__Your objective__. Quote the entries below from the line with "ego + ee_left" through the line with "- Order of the", both ends included, and only those lines.
%%
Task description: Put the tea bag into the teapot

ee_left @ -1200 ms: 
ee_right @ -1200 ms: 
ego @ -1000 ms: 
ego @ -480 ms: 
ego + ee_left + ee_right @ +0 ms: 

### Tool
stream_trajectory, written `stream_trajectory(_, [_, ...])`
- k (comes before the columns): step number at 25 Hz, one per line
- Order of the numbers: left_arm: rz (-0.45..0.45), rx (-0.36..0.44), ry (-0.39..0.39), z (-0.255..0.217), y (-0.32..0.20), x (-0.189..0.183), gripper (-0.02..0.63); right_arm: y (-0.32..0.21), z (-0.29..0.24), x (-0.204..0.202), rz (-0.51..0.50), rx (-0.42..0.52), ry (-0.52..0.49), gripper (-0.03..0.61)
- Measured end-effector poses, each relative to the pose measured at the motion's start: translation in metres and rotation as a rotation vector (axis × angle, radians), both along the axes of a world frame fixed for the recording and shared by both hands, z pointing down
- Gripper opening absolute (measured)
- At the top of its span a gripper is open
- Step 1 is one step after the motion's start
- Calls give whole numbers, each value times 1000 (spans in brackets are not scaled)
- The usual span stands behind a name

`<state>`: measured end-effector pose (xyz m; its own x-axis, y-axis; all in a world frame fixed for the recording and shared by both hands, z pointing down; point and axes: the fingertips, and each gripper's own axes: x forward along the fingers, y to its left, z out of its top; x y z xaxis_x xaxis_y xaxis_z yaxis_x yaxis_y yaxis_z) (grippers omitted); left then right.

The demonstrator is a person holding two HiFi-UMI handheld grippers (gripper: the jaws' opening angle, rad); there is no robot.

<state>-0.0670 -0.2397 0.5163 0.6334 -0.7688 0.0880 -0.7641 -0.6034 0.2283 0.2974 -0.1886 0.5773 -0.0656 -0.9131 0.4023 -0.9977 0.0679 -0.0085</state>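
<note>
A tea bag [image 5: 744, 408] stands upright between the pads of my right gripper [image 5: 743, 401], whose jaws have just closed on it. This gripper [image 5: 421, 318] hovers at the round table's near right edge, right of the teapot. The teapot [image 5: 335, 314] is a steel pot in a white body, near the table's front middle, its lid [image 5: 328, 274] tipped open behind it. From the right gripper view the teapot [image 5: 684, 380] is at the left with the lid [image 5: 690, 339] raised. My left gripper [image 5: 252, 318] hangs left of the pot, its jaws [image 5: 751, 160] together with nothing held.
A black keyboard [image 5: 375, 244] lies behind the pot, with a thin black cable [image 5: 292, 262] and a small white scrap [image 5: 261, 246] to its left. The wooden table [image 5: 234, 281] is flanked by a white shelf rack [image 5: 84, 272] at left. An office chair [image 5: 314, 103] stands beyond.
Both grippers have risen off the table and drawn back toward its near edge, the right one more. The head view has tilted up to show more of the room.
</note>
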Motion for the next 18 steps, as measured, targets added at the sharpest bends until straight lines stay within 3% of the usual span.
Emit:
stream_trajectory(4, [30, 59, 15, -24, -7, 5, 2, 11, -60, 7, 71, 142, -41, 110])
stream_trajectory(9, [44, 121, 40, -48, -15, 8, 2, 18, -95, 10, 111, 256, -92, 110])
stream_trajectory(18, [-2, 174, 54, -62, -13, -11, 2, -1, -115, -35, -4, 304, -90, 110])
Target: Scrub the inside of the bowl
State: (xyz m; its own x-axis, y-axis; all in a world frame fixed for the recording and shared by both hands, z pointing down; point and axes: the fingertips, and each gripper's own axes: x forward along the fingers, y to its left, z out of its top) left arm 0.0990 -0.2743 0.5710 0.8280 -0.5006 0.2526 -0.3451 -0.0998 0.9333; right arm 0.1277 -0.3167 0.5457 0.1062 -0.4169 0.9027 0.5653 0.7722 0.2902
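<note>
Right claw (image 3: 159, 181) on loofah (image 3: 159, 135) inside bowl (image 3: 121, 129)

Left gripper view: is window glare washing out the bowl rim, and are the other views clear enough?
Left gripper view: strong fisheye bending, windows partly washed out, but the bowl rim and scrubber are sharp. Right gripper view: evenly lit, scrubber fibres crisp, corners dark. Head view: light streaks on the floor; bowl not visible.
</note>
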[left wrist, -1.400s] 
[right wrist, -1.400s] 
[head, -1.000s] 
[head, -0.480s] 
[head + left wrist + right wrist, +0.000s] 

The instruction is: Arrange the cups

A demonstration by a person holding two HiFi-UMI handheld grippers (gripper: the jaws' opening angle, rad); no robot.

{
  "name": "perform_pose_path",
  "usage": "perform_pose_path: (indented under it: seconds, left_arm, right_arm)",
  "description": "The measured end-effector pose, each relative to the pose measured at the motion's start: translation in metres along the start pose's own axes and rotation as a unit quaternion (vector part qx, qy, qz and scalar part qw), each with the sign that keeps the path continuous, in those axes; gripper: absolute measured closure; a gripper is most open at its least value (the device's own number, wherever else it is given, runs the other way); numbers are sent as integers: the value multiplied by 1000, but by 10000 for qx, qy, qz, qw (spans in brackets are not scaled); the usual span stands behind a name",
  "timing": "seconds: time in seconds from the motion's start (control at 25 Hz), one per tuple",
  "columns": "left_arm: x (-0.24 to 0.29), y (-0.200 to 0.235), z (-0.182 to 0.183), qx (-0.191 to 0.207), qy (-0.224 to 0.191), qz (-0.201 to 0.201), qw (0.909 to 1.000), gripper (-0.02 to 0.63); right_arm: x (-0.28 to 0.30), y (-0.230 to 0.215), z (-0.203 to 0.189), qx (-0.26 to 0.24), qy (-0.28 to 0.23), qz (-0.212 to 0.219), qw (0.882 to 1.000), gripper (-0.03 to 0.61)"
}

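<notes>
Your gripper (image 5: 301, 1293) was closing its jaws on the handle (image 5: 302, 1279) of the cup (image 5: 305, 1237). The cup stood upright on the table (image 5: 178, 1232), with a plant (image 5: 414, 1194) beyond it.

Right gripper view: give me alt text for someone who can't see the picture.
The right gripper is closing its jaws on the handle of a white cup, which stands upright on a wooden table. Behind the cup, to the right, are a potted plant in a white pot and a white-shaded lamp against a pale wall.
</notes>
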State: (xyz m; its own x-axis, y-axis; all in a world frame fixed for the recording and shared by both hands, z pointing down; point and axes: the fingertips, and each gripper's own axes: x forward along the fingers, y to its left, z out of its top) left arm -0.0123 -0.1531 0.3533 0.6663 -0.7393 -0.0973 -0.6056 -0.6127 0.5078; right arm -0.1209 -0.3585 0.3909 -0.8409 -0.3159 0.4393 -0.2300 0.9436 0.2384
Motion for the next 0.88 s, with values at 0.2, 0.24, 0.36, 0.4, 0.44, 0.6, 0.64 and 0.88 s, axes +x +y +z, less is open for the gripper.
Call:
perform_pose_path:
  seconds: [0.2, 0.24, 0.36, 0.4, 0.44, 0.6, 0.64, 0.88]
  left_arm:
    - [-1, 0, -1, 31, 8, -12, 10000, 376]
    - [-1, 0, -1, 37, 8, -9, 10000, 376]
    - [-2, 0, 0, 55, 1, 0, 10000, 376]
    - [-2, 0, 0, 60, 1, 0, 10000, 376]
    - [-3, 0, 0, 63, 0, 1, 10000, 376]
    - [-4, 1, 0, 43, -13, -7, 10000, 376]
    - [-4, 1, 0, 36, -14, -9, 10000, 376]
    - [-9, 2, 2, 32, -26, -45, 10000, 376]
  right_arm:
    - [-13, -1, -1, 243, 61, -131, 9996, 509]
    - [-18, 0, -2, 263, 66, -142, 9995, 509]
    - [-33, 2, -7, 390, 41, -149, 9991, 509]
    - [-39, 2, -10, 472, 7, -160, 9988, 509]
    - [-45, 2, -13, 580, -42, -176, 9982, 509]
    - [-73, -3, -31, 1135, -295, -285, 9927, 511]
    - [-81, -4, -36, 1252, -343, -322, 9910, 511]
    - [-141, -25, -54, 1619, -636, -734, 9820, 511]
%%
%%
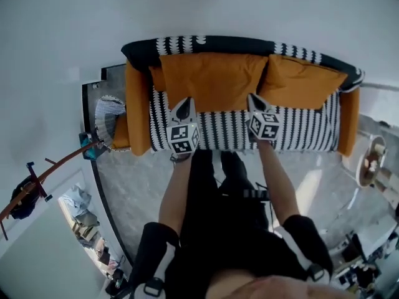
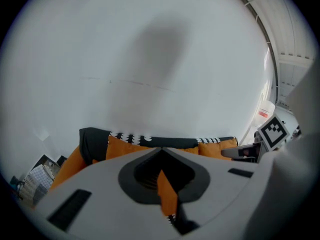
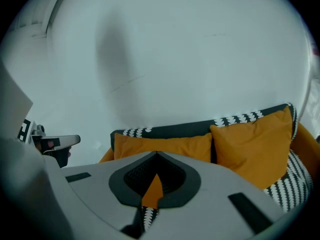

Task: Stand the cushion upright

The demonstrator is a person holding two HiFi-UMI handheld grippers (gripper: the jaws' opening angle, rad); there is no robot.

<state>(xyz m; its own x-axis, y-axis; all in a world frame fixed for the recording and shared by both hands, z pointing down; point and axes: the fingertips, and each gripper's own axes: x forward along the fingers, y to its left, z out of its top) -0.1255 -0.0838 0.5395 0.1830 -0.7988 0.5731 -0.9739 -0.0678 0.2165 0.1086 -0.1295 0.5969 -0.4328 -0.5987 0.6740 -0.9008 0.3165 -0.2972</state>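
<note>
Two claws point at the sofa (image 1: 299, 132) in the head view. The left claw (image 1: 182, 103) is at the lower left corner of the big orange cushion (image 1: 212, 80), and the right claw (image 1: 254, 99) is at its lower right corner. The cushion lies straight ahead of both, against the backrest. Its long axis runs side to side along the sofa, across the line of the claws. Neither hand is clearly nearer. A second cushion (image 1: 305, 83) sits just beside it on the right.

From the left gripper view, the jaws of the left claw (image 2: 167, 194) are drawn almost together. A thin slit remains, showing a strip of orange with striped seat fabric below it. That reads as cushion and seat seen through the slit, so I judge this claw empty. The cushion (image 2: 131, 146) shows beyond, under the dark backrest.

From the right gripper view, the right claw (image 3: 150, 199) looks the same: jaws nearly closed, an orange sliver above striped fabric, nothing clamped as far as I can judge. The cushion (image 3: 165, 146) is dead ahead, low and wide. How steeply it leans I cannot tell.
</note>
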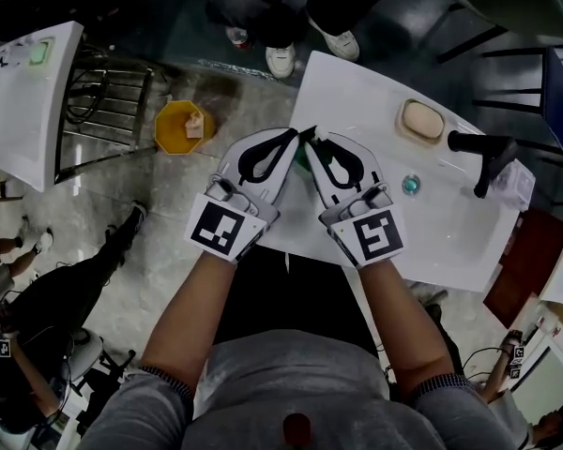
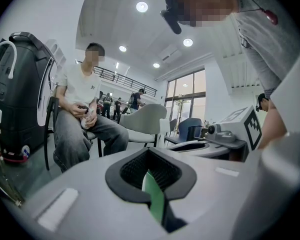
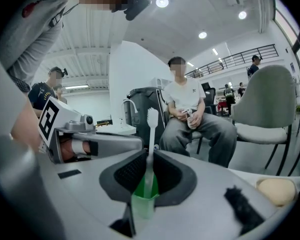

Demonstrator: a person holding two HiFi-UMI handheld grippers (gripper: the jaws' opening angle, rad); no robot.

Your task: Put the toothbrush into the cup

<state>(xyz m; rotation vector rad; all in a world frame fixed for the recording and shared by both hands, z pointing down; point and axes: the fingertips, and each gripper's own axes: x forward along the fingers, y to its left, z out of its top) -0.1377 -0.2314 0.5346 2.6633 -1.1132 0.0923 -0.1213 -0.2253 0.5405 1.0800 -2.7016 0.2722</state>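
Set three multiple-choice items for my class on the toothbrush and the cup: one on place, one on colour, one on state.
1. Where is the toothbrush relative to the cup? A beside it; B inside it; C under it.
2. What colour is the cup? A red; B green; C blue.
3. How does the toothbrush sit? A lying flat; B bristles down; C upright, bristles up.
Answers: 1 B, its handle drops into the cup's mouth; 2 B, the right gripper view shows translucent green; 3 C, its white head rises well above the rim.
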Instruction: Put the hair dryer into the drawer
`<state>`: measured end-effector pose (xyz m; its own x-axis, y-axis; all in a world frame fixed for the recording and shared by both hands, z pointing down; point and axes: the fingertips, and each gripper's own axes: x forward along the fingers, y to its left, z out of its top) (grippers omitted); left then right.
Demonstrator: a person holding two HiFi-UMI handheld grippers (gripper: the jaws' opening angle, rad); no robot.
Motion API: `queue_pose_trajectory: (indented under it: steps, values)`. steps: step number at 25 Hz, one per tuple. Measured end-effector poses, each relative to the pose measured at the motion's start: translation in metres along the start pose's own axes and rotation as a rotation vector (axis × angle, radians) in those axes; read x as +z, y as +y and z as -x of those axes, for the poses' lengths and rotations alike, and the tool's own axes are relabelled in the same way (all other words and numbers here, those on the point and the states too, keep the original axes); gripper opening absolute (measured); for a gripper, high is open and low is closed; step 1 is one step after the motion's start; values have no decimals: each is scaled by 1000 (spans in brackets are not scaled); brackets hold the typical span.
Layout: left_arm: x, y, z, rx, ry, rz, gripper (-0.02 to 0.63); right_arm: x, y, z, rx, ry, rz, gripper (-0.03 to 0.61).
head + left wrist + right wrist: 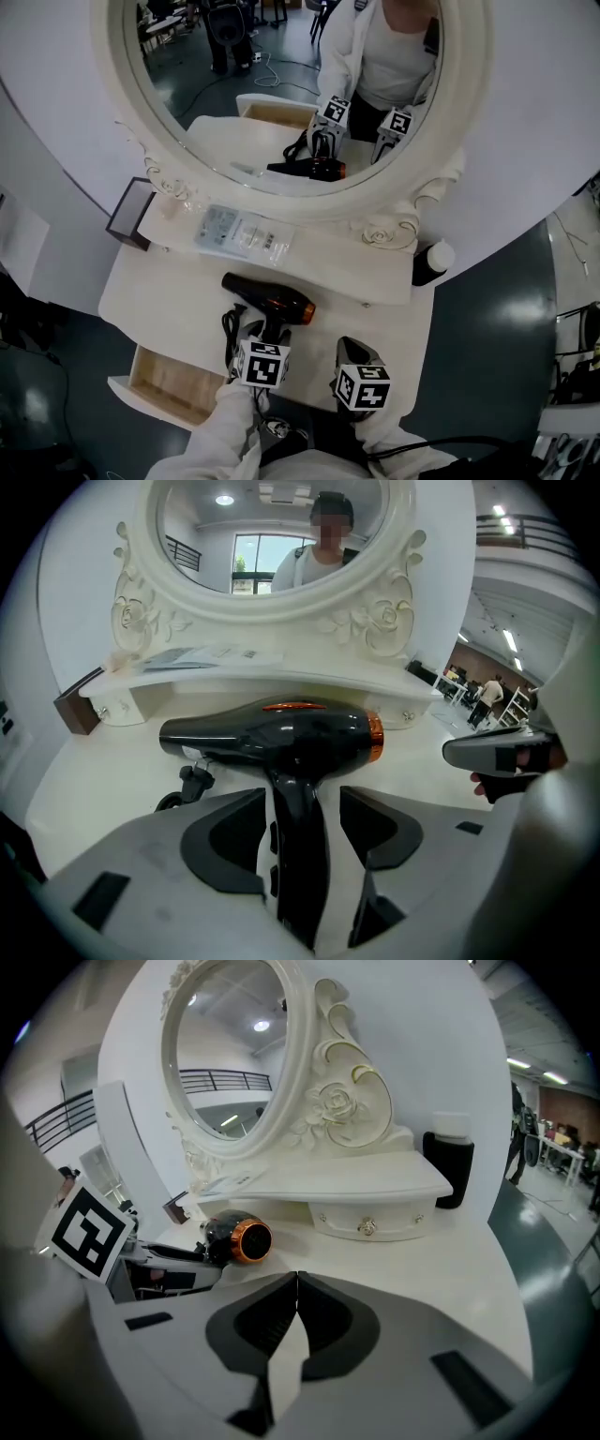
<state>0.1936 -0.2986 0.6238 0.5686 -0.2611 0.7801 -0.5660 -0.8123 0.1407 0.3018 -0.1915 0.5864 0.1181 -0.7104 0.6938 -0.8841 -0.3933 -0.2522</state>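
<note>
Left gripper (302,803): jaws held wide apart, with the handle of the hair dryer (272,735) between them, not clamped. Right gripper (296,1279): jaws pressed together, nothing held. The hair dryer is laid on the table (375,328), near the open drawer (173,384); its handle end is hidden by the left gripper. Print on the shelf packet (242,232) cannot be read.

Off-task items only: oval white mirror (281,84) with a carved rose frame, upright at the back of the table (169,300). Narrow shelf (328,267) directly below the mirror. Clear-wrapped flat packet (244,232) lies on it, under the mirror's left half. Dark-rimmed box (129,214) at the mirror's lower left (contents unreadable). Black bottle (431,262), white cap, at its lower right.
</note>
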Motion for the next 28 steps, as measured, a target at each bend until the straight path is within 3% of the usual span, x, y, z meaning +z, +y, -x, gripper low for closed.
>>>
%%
__Problem solution__.
ego + ee_left + ee_right @ +0 ms: 

### Tool
stream_trajectory, written `stream_trajectory(_, [_, ...])`
- k (comes before the columns): step number at 25 Hz, one per line
- Order of the numbers: left_arm: rz (-0.45..0.45), rx (-0.36..0.44), ry (-0.39..0.39), z (-0.255..0.217), y (-0.32..0.20), x (-0.189..0.183), gripper (-0.02..0.63); right_arm: y (-0.32..0.21), z (-0.29..0.24), x (-0.204..0.202), rz (-0.51..0.50), rx (-0.42..0.52), ry (-0.52..0.49), gripper (-0.03..0.61)

No further output is needed.